* Exercise instructions
Only the lines below between the one holding "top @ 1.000" and the one holding "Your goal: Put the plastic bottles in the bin", inclusive, are to be reproduced word for word; the pictures are to be left out.

(Records excerpted from a collection)
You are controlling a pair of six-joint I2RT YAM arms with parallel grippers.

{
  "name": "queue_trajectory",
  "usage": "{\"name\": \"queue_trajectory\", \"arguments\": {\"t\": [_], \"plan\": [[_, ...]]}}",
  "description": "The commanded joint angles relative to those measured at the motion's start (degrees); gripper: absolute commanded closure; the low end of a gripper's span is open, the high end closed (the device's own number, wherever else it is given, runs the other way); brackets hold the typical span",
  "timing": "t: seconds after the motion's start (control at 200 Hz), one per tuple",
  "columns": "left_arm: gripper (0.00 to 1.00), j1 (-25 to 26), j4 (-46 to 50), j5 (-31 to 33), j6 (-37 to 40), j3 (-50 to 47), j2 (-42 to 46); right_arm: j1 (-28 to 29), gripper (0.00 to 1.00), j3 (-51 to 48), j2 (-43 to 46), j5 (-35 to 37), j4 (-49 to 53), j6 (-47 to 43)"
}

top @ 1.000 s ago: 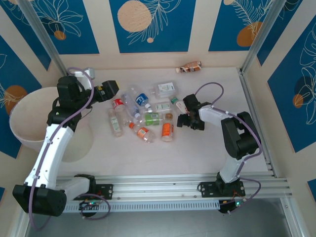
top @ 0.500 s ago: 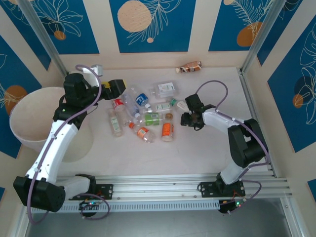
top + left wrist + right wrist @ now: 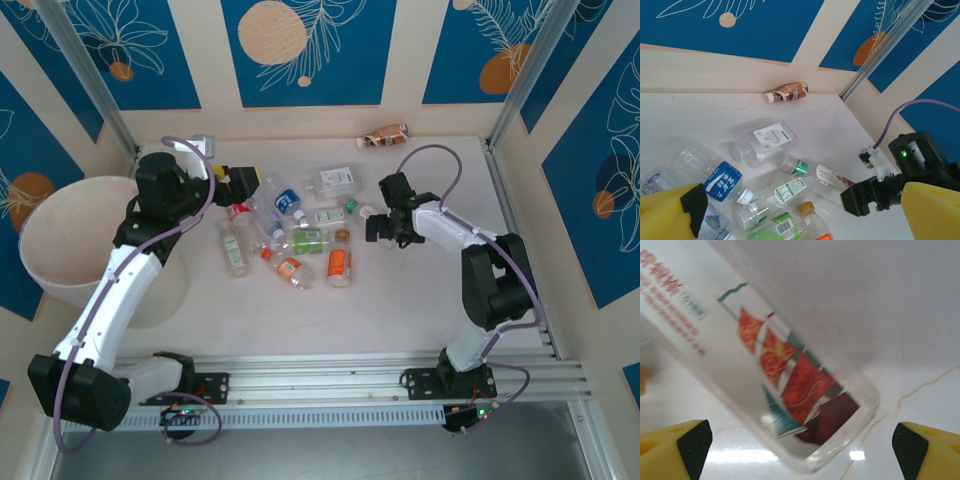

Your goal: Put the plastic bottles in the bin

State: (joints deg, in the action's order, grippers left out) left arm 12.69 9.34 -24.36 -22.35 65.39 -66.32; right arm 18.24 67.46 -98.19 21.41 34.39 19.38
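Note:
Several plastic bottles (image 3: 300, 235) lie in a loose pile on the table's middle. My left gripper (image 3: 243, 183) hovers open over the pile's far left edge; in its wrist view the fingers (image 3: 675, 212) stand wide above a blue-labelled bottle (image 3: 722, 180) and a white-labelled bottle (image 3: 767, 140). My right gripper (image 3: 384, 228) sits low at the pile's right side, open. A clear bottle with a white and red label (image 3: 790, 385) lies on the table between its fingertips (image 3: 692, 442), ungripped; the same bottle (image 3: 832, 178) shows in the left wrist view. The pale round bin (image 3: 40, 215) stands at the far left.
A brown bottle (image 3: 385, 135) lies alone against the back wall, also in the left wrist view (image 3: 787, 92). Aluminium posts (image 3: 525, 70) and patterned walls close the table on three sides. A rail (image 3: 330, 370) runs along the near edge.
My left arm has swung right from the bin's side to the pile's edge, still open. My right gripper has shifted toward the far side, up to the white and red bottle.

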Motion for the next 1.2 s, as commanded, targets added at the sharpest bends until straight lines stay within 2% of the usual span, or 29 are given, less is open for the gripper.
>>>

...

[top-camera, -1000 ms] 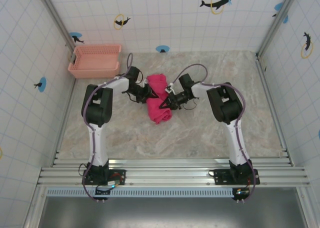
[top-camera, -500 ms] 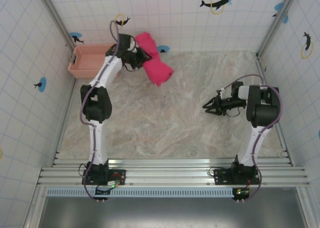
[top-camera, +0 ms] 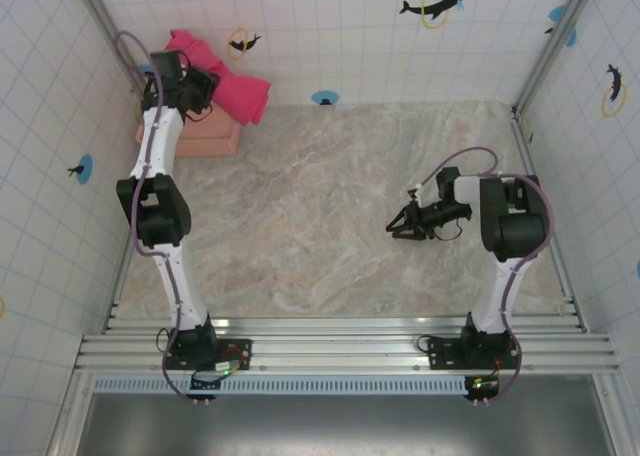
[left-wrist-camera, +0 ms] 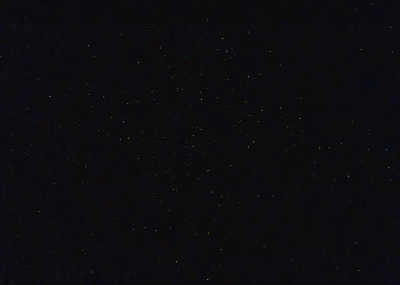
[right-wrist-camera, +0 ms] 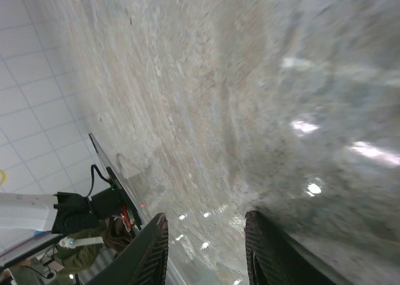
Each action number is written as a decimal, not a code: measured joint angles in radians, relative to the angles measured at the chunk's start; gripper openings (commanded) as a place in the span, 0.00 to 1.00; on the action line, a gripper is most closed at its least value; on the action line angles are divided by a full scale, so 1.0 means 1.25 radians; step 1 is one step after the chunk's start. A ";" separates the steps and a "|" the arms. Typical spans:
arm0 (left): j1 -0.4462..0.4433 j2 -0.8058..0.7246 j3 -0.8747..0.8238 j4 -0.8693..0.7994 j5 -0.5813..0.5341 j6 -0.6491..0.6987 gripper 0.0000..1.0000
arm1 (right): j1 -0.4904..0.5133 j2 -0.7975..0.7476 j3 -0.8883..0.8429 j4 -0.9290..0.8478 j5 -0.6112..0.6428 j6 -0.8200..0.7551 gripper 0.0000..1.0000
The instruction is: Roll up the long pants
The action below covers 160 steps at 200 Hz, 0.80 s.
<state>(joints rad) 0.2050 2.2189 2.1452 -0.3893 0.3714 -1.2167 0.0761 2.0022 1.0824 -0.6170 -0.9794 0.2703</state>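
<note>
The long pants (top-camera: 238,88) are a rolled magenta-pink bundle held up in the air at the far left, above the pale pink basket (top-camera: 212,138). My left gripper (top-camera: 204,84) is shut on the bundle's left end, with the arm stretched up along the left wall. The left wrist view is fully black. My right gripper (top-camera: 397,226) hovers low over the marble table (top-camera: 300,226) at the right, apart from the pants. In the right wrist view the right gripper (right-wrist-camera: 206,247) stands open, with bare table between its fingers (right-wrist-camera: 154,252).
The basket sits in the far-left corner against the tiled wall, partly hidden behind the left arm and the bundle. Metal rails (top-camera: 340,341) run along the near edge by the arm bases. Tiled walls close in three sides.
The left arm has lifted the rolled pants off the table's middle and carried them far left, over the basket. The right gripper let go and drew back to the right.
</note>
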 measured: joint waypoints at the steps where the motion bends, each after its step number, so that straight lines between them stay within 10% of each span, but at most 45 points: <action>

* Expected answer
top @ 1.000 s ago: 
top @ 0.500 s ago: 
top + left wrist + right wrist @ now: 

Your goal: Put the plastic bottles in the bin

This exercise has no more to it.